La présence d’une carrière donne un regard plus favorable

L’étude confiée à Cohda permet ainsi de réactualiser un précédent travail effectué en 2016, à l’échelle de l’Aquitaine. Globalement, les maires de la région « ont une bonne connaissance de l’activité des carrières et des besoins », estime-t-on au sein de l’Unicem Nouvelle-Aquitaine : 98% connaissent les types d’ouvrages auxquels sont destinés les matériaux extraits, 82% citent les routes, 61% les logements. 71% ont conscience que les besoins vont se maintenir dans les années à venir. Les maires sans carrière sur leur commune sont 68% à estimer qu’une carrière est une opportunité en termes d’emploi et 69% évoquent les ressources financières qu’une carrière génère pour une municipalité. « Les finances des collectivités locales sont mises à mal. Je suis maire de Rébénacq (ndlr, en Béarn), l’activité de la carrière apporte 30% de mon budget annuel de fonctionnement », illustre ainsi Alain Sanz, président de l’Association des maires de Nouvelle-Aquitaine.


Différences de perception avec ou sans carrière sur le territoire communal. Crédit : Unicem/Cohda.

Toujours selon cette étude, l’expérience d’une carrière dans la commune « facilite la perception des impacts liés à cette activité ». 64% (69% dans l’étude de 2016) des élus de communes sans carrière ont des craintes vis-à-vis d’un projet de carrière, « liées à l’environnement, aux riverains et au cadre de vie ». Des craintes « que n’ont pas les maires des communes avec carrière », rebondit aussitôt l’UNICEM : ils seraient ainsi 85% à déclarer que la carrière est une bonne chose pour leur commune. Plus de six maires de Nouvelle-Aquitaine sur dix pensent que les professionnels des carrières prennent en compte les enjeux environnementaux dans leur activité, une reconnaissance « encore plus forte » (79%) parmi les élus « expérimentés ».

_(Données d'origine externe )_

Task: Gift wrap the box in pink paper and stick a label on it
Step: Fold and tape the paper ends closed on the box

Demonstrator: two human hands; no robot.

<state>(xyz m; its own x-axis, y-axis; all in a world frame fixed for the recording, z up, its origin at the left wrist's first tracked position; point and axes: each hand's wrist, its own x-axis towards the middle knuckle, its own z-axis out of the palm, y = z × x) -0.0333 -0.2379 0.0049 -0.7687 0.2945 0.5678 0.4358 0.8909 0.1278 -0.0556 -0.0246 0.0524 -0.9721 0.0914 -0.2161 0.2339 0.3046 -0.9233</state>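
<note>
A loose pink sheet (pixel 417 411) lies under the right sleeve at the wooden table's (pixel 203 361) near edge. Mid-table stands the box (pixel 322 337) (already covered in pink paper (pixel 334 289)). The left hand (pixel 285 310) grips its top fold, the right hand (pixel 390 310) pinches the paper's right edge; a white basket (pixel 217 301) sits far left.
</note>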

Certains bassins bientôt déficitaires

« Dès 2030, certains bassins régionaux ne produiront pas assez localement, notamment autour de Bayonne, de La Rochelle et bien sûr de l’agglomération bordelaise, plus grosse consommatrice de minéraux en Gironde, où il n’y a plus de carrière alors que la ressource est présente. La vraie sobriété, ça serait la proximité. Il y a un vrai impact à réduire la distance parcourue par les granulats. Il faudrait plus de carrières, plus petites, sur le territoire », plaide le président régional de l’Unicem. « Le principe de simplification administrative ne semble pas prévaloir dans l’élaboration du SRC et la surenchère dans les procédures d’instruction, pour l’extension de carrières et à fortiori pour la création de nouveaux sites, est vaine au regard du cadre réglementé de l’activité même des carriers, déjà très surveillé par les services de l’Etat et organismes extérieurs indépendants », regrette encore Jean-Claude Pouxviel. Et d’évoquer les plus de 40 mesures existantes, opposables aux exploitants. « En l’état, le SRC ne va pas alléger nos contraintes », estime l'Unicem. Ce schéma, qui va bientôt faire l’objet d’une consultation du public, sera ensuite au centre de nouveaux échanges avec le préfet, en vue d’une adoption définitive vers la fin 2024.